This world, our world, the one with houses as crooked as the people in them. Broken people, broken by the way the world works. No jobs, no money; sell drugs, get money. That’s what this world is, that’s how it works.
I don’t want it to be like that for me. I don’t want to stay here.
And I don’t want Dre in here either. He has no one. His world is a lonely and miserable one.
After some time, when my cheeks feel stiff and the tears have dried up, I push myself out of the chair, not thinking as I walk up to the entrance and over to reception.
There’s a woman behind the desk, the same woman who signed me in earlier. She has deep-brown skin, red braids, and thick glasses, and sits behind a glass that separates us. I wipe my face and knock on the glass, which makes her look up sharply.
“Yes?” she asks, an eyebrow raised. She looks a little annoyed, like I interrupted something important.
“S-sorry, I… I wanted to know if I could find out about an inmate here? It’s m-my dad. I just wanted to know if he still acceptsvisitors? Whether I could see him today… or at some point this week or something,” I say, voice cracking. I feel tears well up again. I desperately try to push away the overwhelming need to cry, but it’s difficult.
She pauses, looking a bit more sympathetic now. “I’ll see what I can find, okay? What’s his name?”
I wipe my eyes. “Thank you. His name is Malcolm Richards,” I say, watching her write on a piece of paper.
“Could you write down some information here to help me find him quicker? His date of birth, the year he came in…” She slides the paper under the glass and I nod, even though I don’t know many details about him. He was practically a stranger to me. A stranger I’ve made into a father in my mind.
I feel bad going against what Ma said, wanting to see him anyway, but she lied to me and I don’t know how much time I have left to speak to him, to stop this. A part of me has always hoped that one day Pa would come back and be the person I always painted him as being, and they can’t take that away. I won’t let them.
I only know the year they put him in here, not the exact date, which isn’t so helpful, but at least I know his birthday. July 4, like mine.
“Here,” I say, passing the slip back.
She smiles and starts typing into the computer system. I focus on the sound of footsteps and doors slamming in the background.
The tapping stops; it’s replaced by her clicking and then complete silence for a few long moments.

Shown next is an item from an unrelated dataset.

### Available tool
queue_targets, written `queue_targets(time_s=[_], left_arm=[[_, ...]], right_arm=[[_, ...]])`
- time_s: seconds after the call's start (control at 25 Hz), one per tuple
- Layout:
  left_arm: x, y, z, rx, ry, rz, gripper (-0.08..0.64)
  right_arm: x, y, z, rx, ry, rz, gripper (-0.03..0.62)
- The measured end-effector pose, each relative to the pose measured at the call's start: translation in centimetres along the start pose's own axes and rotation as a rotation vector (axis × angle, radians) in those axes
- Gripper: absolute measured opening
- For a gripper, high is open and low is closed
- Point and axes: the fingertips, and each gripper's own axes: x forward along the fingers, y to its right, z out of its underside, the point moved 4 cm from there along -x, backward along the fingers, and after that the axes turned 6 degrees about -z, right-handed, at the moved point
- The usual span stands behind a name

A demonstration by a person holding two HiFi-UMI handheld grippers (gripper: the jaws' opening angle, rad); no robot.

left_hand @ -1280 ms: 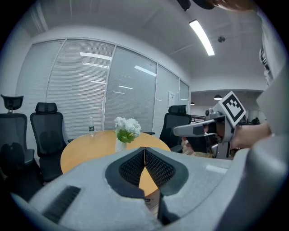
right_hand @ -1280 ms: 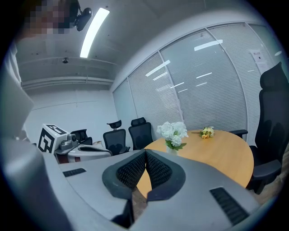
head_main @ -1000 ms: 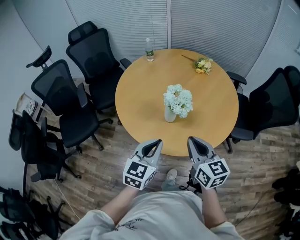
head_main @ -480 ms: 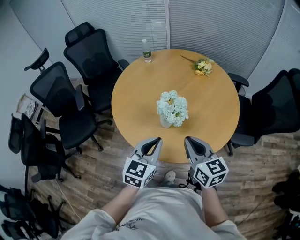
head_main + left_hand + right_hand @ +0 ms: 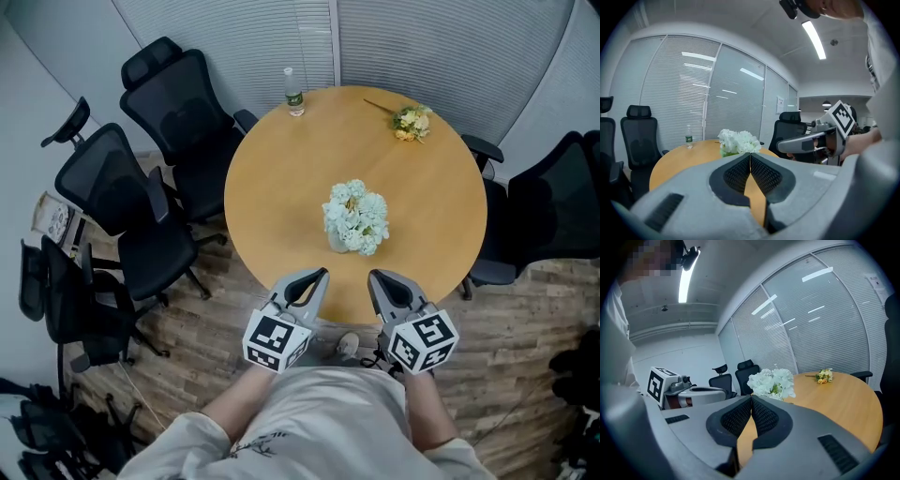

“Were you visiting anyone today?” she asks, drumming her long nails on the desk and looking up at me.
There goes my focus.
I nod. “Yeah, a friend.”
“Good friend?” she asks.
The best, I think. “Yeah,” I say instead, chest tightening.
I hate small talk, especially this kind of small talk. I just want to know when I can see my pa again.
“I’m sure it means a lot to him that you came to visit. You’re a good kid,” she says.
I nod slowly, watching her computer impatiently.
“Sorry, did you find anything?” I ask.
She looks visibly uncomfortable. “Yes… the Malcolm Richards that matches our records—he passed away quite a while ago. I’m sorry,” she says.
Passed away?
“My pa is dead?” I ask, feeling numb when she nods. “When?” Not sure how asking this helps me.
She looks back at the screen. “About seven years ago; September 9.” She pauses and looks at me, as if trying to see what my reaction is before she continues.
That was the day I saw him. When I was ten years old. It was the last time I saw him.
I’m still, quiet. But my limbs feel like they could give out any moment now. My face feels hot and I feel like screaming, but I don’t. If I start, I won’t stop.